Originally conceived as a beach village by a doctor hoping to develop a health resort for the wealthy, Atlantic City quickly became a glitzy, raucous vacation spot for the working class. It was a place where visitors came knowing the rules at home didn’t apply. Atlantic City flourished because it gave its guests what they wanted—a naughty good time at an affordable price.

Popular recollections of the old Atlantic City, believed by many, is that it was an elegant seaside resort of the wealthy, comparable to Newport. Such a notion is fantasy. In its prime, Atlantic City was a resort for the blue-collar workers of Philadelphia’s industrial economy. The resort was popular with people who could afford no more than a day or two stay. These working poor came to town each summer to escape the heat of the city and the boredom of their jobs. Atlantic City gave them a place to let loose.

There were four ingredients to the resort’s success. Each was critical. Remove any one of them and Atlantic City would have been a very different place. The first ingredient was rail transportation. But for the railroad, the development of Absecon Island would have waited at least 50 years. The second was Philadelphia and New York real estate investors. They brought the money and expertise needed to build and manage dozens of hotels and hundreds of boardinghouses on an island of sand. The third was a large volume of cheap labor to run things. There was only one labor source: freed slaves and their children. The final ingredient was a local population willing to ignore the law in order to please vacationers. From the turn of the 20th century and for the next 70 years, the resort was ruled by a partnership comprised of local politicians and racketeers. This alliance was a product of the relationship between the economy and politics of the city.

From its inception, Atlantic City has been a town dedicated to the fast buck. Its character as a city is uncommon because it never had any other role to perform than that of a resort. It has always had a singular purpose for its existence—to provide leisure time activities for tourists. Atlantic City’s economy was totally dependent on money spent by out-of-towners. Visitors had to leave happy. If they didn’t, they wouldn’t return.

The key was to cater to patrons’ tastes in pleasure, whether those desires were lawful or not. Resort merchants pandered to the visitor’s desire to do the forbidden, and business owners cultivated the institution of the spree. Within a short time after its founding, Atlantic City was renowned as the place to go for a freewheeling good time. It grew into a national resort by promoting vice as a major part of the local tourist trade. However, maintenance of the vice industry required Atlantic City’s government to make special accommodations. It was inevitable that the principals of the vice industry would make an alliance with the local political leaders. Without some type of understanding between these two spheres of power, Atlantic City’s major tourist attraction would have had a tenuous existence.
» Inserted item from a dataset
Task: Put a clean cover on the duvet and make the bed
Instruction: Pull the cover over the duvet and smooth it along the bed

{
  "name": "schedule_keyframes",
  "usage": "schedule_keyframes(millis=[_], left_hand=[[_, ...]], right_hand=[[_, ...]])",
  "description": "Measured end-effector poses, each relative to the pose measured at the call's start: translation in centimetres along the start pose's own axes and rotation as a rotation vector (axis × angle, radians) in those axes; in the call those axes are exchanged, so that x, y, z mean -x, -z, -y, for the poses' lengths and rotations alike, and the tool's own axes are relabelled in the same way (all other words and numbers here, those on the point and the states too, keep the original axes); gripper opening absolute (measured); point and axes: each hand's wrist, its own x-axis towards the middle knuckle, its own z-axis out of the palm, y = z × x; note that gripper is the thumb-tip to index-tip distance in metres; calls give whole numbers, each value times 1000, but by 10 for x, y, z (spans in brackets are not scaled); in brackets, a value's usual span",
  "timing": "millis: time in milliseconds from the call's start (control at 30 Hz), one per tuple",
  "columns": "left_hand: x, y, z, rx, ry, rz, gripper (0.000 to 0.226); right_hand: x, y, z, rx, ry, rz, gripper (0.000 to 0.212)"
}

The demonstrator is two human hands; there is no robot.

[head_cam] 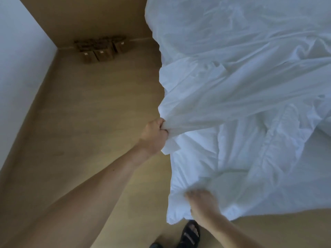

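- Left hand (155,136) is clenched round a bunched corner of the white duvet cover (241,104), which lies rumpled at right, its edge overhanging the floor (89,113); a hard tug could drag it down.
- Right hand (202,203) is blurred at the near edge; I cannot tell its grip, so the fabric may slip.

This is a bedroom in a home. A bed (250,51) heaped with rumpled white bedding (241,113) fills the right side, above a pale wood-look floor (89,113) that meets plain walls (19,59), with small brown boxes (100,49) stacked in the far corner.
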Motion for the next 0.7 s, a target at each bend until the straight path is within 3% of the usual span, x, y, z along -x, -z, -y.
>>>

The resort’s guests couldn’t be harassed while enjoying themselves. It would be bad for business. That gambling, prostitution, and Sunday sales of liquor violated state law and conventional morality didn’t matter. Nothing could interfere with the visitors’ fun or they might stop coming. Atlantic City’s leaders ignored the law and permitted the local vice trade to operate in a wide-open fashion as if it were legitimate.

The resort’s singular purpose demanded a single mentality to manage its affairs. This need, combined with the dominance of the Republican Party in southern New Jersey for several generations after the Civil War, produced a mind-set that didn’t permit traditional politics. Reformers and critics were a luxury that couldn’t be tolerated. Success of the local economy was the only political ideology. There was not to be a “loyal opposition” nor a bona fide Democratic Party. You went along with the system or you were crushed. By the beginning of the 20th century a political juggernaut bearing a Republican label, and funded with money from the rackets, was firmly entrenched.